The Importance of Context

However, as my scope and collaborative reach grew further (I was now leading a team of leaders), I found that the success rate of my decisions began to drop, and I couldn't figure out why. This was quite jarring. I had a huge amount of success applying the framework for many years. I also evangelised the framework and my reports were experiencing the benefits of applying it to their own decisions. So why wasn't it working as well anymore?

The problem was context—or more accurately, the lack of it. I was classifying decisions as Type 1 or Type 2 based on my own perspective and capabilities. This made sense earlier in my career when I was directly involved in execution. But now, being several layers removed from the front lines, I didn't always have the full picture.

There were times when I thought a decision was Type 2 and encouraged a team to move quickly, only to see them struggle with the fallout of a poor choice for months afterwards. It was easy for me to see the path to pivot or reverse a decision because I simply had more problem solving experience. Without that experience, those decisions became Type 1 for those teams.

Going back to the example from earlier, I'd completed many migrations by this point and I could easily tell when a migration would be a difficult Type 1 or an easy Type 2, and if it was a Type 2 I knew how to easily revert and pivot to a different approach. But that knowledge and experience takes time and learnings from failure to acquire, and my teams were still developing these skills. For them, deciding on a migration approach was more often than not a Type 1 decision, and difficult to reverse. Should I have spent more time and effort bridging those skill gaps in the teams? Probably.

Gaining Decision Context

Over time, I realized that every decision lives within its own unique "decision space." Understanding this space is critical. It's not about going back to trying to understand every detail of the problem space, because that isn't scalable. I can't possibly gain the knowledge and skills to carry out every possible database and API migration in the future. Instead, it's about asking questions that improve your mental model of the system, for example:

  • What system(s) does this decision exist in and impact?
  • Who are the people involved, and what are their capabilities, or task-relevant maturity?
  • What goals are the people involved optimising for?
  • How might individuals' motivations shape their behavior and subsequently shape the system's behavior?

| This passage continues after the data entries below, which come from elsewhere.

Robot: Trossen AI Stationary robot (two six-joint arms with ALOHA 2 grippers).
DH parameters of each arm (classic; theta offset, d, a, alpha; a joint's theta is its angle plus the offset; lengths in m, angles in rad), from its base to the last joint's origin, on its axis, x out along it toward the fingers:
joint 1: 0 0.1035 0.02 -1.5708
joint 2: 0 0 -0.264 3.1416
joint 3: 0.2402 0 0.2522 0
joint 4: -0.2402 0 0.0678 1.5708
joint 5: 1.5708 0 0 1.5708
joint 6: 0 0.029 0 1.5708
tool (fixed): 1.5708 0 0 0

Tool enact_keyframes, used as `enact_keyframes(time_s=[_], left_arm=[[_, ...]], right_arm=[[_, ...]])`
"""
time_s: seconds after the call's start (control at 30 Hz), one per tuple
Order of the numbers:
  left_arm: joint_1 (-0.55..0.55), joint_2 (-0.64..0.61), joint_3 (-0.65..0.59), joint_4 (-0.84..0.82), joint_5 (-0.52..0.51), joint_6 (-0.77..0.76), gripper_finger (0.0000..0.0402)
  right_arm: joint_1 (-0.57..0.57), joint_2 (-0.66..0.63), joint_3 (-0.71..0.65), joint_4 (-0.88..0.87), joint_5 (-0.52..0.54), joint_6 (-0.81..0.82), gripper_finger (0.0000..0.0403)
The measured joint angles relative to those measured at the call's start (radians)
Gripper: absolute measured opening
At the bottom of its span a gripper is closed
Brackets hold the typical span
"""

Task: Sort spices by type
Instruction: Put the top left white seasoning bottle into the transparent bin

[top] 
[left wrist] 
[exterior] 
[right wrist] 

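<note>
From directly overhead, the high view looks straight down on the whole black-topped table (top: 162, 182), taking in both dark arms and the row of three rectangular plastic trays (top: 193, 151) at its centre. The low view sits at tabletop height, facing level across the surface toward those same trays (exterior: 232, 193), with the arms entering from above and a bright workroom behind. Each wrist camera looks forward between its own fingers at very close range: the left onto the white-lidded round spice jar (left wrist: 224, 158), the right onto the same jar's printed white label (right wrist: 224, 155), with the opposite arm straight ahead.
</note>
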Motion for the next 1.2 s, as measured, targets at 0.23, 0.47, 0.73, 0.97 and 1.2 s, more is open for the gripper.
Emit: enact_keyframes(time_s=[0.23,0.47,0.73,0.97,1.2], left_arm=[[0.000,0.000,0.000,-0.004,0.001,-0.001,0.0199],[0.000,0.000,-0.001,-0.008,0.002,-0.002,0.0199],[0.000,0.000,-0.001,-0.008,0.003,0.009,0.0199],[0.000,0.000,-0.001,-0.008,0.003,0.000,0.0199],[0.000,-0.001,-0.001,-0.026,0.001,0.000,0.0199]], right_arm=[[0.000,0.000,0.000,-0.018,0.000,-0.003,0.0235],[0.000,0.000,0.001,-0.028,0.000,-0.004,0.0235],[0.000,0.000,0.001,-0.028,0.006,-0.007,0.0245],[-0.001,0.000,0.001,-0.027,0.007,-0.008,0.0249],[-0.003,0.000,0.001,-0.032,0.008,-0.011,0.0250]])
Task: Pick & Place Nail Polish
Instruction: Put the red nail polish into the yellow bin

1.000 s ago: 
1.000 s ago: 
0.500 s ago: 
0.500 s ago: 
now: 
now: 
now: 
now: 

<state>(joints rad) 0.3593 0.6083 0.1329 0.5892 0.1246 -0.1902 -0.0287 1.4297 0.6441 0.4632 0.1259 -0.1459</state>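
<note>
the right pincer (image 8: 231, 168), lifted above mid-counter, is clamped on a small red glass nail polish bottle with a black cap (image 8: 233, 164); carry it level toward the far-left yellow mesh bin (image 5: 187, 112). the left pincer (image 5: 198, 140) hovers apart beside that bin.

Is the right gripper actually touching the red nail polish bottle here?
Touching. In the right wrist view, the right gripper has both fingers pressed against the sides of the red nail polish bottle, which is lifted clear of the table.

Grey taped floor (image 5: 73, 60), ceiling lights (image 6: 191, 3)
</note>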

In our example, does the team have strong migration experience? What other systems are impacted by the migration? Is the team incentivised to complete the migration efficiently?

Answering these questions helped me gain the context I needed to make better classifications, which led to better decisions. My success rate improved, though it's still a work in progress. Fortunately, decision-making is a skill that improves with practice, and I'm optimistic that I'll keep getting better.

Final Thoughts

No decision-making process is foolproof. Even with the best frameworks and context, some decisions will turn out poorly. But that's a Note for another day. For now, my main point is that good decisions come from good, well-suited processes. And well-suited processes start with understanding your decision space.